Total protein was isolated from tissues, cells and exosomes by Radio-Immunoprecipitation Assay (RIPA) buffer (Cell Signaling Technology, Boston, MA, USA). The protein samples were resolved on sodium dodecyl sulfate polyacrylamide gel electrophoresis (SDS-PAGE, Beyotime, Shanghai, China) and transferred to polyvinylidene difluoride (PVDF) membranes (Millipore, Billerica, MA, USA). After that, the membranes were fixed by non-fat milk and washed by 1×Tris-buffered saline tween-20 (TBST, Sigma-Aldrich). Then, the membranes were incubated with the primary antibodies including anti-CD63 (1:500, Sigma-Aldrich), anti-TSG101 (1:500, Sigma-Aldrich), anti-IGF1R (1:500, Sigma-Aldrich), anti-β-actin loading control (1:5000, Sigma-Aldrich). The protein bands were further incubated with horseradish peroxidase-conjugated goat anti-rabbit (1:100000, Sigma-Aldrich). Enhanced chemiluminescence (ECL) detection kit (Santa Cruz Biotechnology, Santa Cruz, CA, USA) was employed to detect the protein complexes.
Cell Counting Kit-8 (CCK-8) Assay
Cell Counting Kit-8 (CCK-8, Dojindo, Tokyo, Japan) assay was applied to test the viability of CRC cells. Briefly, the transfected cells were cultured in 96-well plates 12 h before incubation with 10 μL of CCK-8 solution (Dojindo) in each well for 2 h at 37°C. Then, the absorbance at 450 nm was detected by a MultiMode Microplate Reader (Thermo Fisher Scientific).
Colony Formation Assay
CRC cells were cultured in six-well plates supplemented with the DMEM (Gibco) for 24 h at a density of 500 cells per well. Then, cells were treated with 0 Gy, 1 Gy, 2 Gy, 4 Gy, or 8 Gy dose IR (Faxitron MultiRad 225, Tucson, AZ, USA) and then grew in 60 mm dishes for 14 days. Cells were washed with PBS (Sigma-Aldrich), fixed with methanol (Sigma-Aldrich), and stained with 0.1% crystal violet (Sigma-Aldrich) for 5 min. The colonies were recorded by using a digital camera (Nikon, Tokyo, Japan).
Flow Cytometry Assay
The apoptosis and cell cycle distribution were assessed by flow cytometry assay. For the assessment of apoptosis, the Annexin V-Fluorescein isothiocyanate (FITC)/Propidium lodide (PI) Apoptosis Kit (BD Biosciences, San Jose, CA, USA) was used. Briefly, the transfected cells treated with a 4 Gy dose of IR were collected and washed with PBS (Sigma-Aldrich) for three times. Then, cells were incubated with a 200 µL binding buffer containing 10 µL Annexin V-FITC and 5 µL PI (Sigma-Aldrich). The FACS Canto™ II flow cytometer (BD Biosciences) was used to analyze the data of apoptosis. For the determination of cell cycle distribution, the transfected cells treated with 4 Gy dose of IR were harvested and washed by PBS (Sigma-Aldrich) for three times. Then, cells were incubated with PI at 37°C for 30 min. The distribution of G1, S, and G2/M phases in cells were inspected by BD FACS Canto™ II flow cytometer (BD Biosciences).
Caspase-3 Activity Assay
The caspase-3 activity was assessed by caspase-3 colorimetric assay kit (Sigma-Aldrich). The transfected cells were lysed by RIPA buffer (Beyotime).

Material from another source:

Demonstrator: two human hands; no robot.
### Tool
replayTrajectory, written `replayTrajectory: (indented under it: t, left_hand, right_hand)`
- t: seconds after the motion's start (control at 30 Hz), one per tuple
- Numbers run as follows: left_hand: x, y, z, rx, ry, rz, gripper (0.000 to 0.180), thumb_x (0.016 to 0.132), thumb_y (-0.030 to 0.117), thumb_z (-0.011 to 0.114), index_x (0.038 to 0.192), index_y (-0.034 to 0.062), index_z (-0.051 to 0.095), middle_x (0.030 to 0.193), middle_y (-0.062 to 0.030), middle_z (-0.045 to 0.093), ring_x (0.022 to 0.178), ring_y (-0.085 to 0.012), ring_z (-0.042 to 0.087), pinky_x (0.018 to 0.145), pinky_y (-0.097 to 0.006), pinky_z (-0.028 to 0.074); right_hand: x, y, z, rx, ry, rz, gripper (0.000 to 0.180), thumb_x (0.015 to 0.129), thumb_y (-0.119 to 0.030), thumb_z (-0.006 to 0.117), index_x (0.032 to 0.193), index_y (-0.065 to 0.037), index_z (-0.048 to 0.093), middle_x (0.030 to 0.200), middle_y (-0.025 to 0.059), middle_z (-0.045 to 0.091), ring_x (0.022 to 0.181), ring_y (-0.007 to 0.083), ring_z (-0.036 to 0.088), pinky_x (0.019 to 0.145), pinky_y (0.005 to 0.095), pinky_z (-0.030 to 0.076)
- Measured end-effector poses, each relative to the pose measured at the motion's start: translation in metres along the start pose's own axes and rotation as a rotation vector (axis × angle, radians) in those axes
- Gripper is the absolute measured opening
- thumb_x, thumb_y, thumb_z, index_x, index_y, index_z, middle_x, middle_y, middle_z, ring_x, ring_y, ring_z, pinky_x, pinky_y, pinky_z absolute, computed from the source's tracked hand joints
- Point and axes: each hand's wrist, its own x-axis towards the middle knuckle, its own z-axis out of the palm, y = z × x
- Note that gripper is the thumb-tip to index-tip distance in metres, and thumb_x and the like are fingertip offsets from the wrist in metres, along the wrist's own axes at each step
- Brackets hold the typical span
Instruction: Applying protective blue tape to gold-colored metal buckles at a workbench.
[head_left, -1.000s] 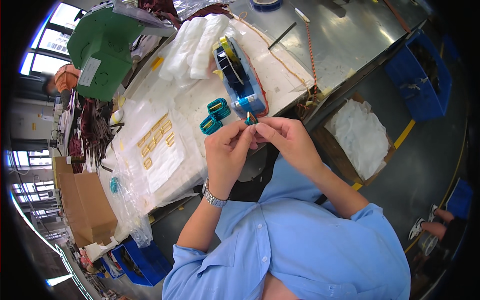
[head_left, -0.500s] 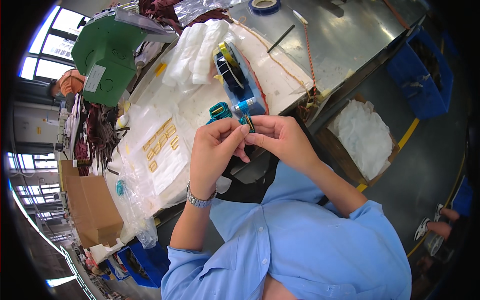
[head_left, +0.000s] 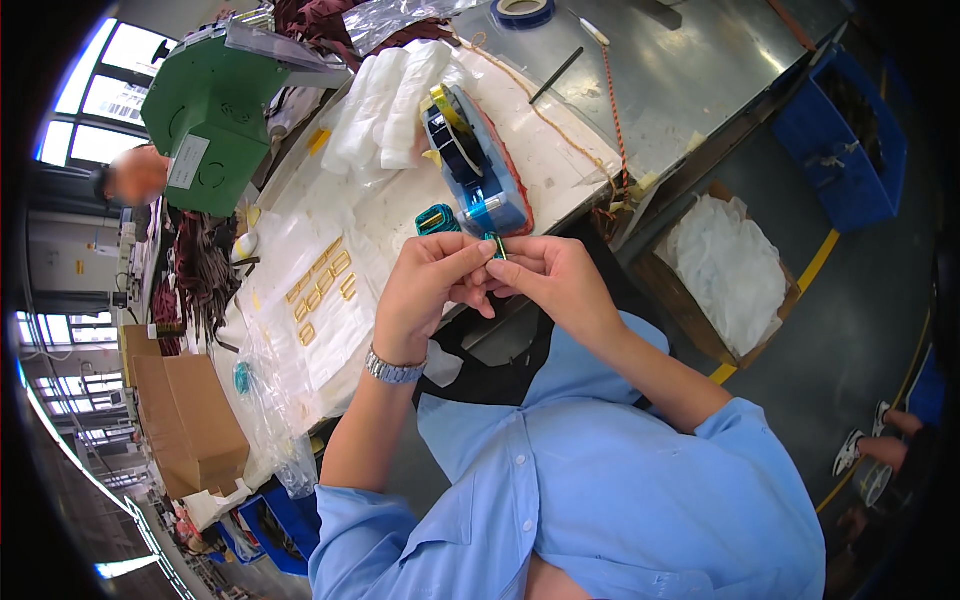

The lysates were centrifuged at 20,000 ×g, 4°C for 15 min to isolate the supernatant which was further reacted with caspase-3 substrate (Ac-DEVD-pNA, Sigma-Aldrich) buffer in 96-well plates for 4 h. A microplate reader (Bio-Rad Laboratories, Hercules, CA, USA) was applied to determine the absorbance at 405 nm.
Dual-Luciferase Reporter Assay
Analysis of the targeted miRNAs of circ_0067835 and miR-296-5p targets was performed by the Circinteractome and Starbase softwares, respectively. The segments of circ_0067835 and IGF1R 3ʹUTR harboring the miR-296-5p-binding sequences or mutant target regions were individually cloned into the pmirGLO Dual-Luciferase miRNA Target Expression Vector (Promega, Madison, WI, USA). Each reporter construct was transfected into cells together with miR-NC mimics or miR-296-5p mimics using Lipofectamine 2000 (Invitrogen). The Dual-Luciferase Reporter detection System (Promega) was used to detect the luciferases activity.
In vivo Experiments
Animal studies were approved by the Animal Ethics Committee of Henan Provincial People’s Hospital. Animal studies were performed in compliance with the ARRIVE guidelines and the Basel Declaration. BABL/c male nude mice (n=24, 4 week old) were provided by the Slaccas Shanghai Laboratory Animal Co., Ltd. (Shanghai, China). All mice were divided into four groups (n = 6 per group) and subcutaneously inoculated 5 × 106 SW620 cells which were transfected with sh-NC or sh-circ_0067835. Additionally, the mice were further treated with or without 4 Gy IR every 5 days. Tumor volume was recorded every 5 days after 5 days implantation. Twenty-five days later, the tumors were excised from the mice.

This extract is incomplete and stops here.